* **Task to complete**
If a line in the data holds the string "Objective", list it.

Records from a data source
================
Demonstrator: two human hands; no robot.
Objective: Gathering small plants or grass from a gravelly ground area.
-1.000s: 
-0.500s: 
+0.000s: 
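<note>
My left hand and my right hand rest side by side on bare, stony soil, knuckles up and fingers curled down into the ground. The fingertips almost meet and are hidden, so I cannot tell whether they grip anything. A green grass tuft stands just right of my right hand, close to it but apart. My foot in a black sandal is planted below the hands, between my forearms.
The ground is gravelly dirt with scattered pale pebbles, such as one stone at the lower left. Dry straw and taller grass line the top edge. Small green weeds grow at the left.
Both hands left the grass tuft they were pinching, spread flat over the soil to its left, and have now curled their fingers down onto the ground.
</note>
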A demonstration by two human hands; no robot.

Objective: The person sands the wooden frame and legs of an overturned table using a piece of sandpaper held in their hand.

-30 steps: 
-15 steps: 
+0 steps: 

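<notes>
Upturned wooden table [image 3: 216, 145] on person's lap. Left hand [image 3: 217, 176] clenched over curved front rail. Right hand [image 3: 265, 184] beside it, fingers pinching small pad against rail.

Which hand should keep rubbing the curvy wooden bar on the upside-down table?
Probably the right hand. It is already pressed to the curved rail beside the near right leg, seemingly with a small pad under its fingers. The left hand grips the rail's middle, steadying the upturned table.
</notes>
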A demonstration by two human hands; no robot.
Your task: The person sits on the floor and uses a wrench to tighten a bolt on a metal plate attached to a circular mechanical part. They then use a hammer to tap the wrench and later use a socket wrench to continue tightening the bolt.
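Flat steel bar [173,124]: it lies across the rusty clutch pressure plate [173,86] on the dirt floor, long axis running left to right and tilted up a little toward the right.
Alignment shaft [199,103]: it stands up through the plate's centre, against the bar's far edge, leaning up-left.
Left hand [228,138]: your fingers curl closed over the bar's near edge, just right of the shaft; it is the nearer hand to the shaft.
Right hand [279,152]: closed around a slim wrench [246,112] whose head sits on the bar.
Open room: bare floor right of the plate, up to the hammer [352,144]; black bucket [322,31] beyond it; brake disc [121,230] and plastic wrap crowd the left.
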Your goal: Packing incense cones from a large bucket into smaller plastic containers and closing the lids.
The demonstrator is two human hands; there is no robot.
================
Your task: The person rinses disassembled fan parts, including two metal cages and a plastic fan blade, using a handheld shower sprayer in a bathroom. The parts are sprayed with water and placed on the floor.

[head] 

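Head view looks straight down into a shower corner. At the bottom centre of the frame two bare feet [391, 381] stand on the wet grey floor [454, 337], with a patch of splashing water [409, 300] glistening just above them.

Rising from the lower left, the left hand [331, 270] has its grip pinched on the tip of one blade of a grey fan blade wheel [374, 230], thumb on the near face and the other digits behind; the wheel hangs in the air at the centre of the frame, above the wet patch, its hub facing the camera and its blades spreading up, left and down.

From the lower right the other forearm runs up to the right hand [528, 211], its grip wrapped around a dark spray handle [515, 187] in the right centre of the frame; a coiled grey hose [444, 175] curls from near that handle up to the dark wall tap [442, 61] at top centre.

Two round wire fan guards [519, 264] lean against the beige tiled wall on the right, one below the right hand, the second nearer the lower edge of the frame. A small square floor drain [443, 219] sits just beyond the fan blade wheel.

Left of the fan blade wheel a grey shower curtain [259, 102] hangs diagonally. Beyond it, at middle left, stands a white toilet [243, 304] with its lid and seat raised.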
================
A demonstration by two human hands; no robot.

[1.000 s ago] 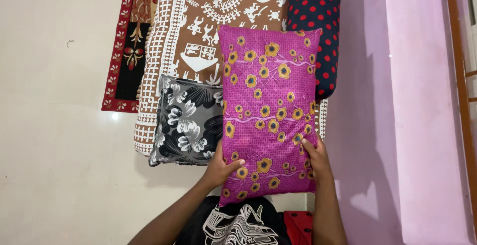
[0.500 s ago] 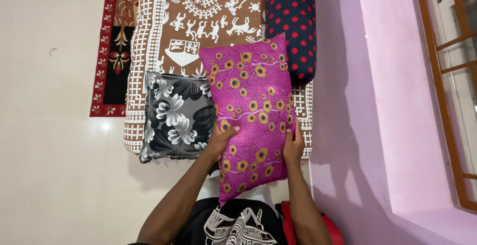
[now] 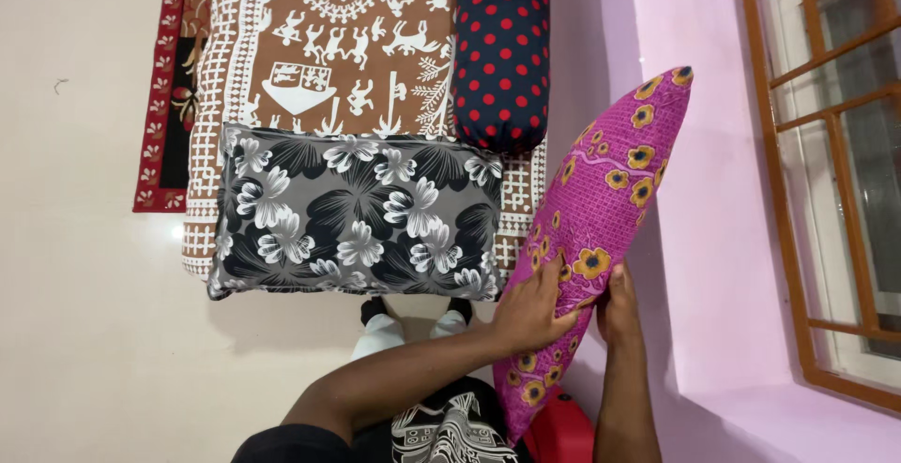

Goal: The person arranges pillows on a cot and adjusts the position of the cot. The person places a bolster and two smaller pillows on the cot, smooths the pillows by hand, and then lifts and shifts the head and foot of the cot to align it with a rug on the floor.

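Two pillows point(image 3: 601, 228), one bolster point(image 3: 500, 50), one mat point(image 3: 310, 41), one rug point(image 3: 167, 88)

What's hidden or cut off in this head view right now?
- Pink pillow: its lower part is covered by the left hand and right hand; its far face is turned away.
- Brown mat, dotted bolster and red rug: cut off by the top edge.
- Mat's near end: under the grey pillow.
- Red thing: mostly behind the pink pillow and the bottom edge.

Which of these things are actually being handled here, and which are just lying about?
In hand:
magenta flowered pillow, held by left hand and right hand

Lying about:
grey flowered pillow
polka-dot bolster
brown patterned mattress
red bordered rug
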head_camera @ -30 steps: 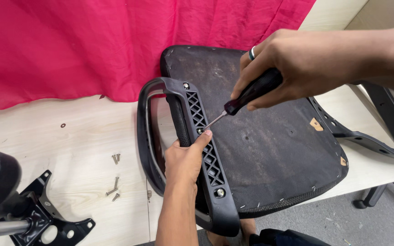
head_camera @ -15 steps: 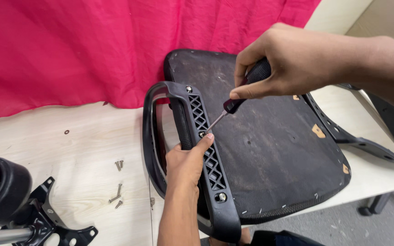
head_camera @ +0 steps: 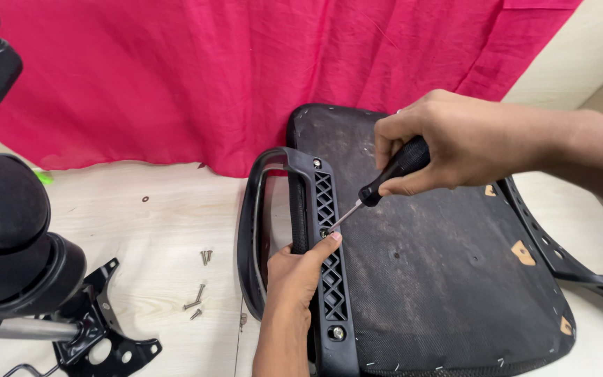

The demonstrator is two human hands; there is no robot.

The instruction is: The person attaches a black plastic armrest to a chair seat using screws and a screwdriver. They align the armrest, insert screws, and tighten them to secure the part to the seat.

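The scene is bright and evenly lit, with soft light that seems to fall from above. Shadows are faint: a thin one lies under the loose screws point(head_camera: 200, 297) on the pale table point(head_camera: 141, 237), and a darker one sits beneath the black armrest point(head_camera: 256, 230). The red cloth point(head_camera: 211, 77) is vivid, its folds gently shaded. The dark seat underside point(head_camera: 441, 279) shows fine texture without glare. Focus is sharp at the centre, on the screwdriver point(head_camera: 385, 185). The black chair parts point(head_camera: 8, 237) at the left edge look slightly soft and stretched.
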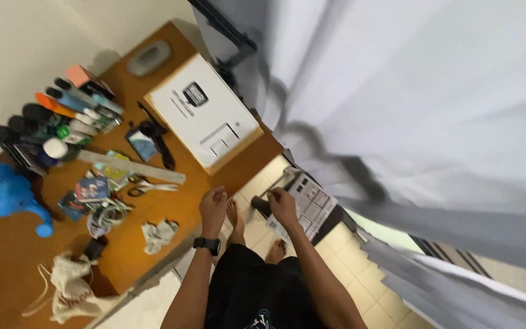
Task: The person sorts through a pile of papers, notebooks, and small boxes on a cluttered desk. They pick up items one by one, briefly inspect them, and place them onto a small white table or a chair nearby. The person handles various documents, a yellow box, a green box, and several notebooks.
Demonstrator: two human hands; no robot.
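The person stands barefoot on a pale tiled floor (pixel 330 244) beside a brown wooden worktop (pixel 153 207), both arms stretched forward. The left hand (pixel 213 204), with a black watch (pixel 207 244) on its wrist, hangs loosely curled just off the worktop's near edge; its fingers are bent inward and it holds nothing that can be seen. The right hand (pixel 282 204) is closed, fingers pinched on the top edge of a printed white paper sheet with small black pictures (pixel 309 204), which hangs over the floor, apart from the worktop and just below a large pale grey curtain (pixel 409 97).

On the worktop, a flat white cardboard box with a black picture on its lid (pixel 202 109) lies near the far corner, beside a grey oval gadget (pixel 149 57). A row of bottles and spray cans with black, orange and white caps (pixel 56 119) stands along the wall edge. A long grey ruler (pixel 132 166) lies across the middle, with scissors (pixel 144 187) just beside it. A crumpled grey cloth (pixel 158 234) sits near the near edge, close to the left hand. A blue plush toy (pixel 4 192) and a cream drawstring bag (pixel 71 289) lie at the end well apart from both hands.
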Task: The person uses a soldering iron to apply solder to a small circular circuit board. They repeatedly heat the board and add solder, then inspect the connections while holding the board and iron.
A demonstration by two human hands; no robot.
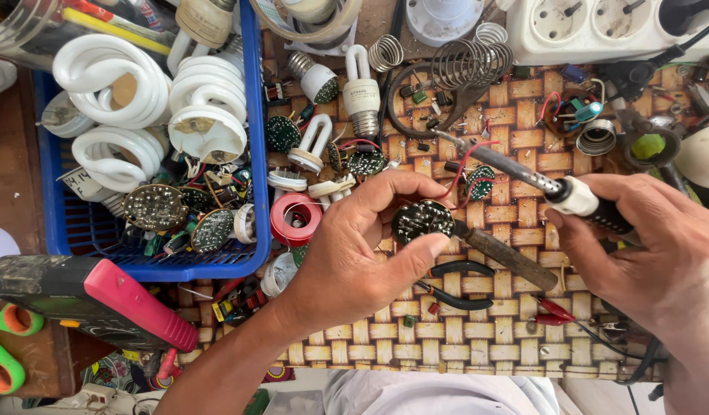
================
* **Answer to this exercise**
Objective: Gathering small plants or grass from a gravelly ground area.
Objective: The person sands the wooden frame and legs of an overturned table using a piece of sandpaper held in their hand.

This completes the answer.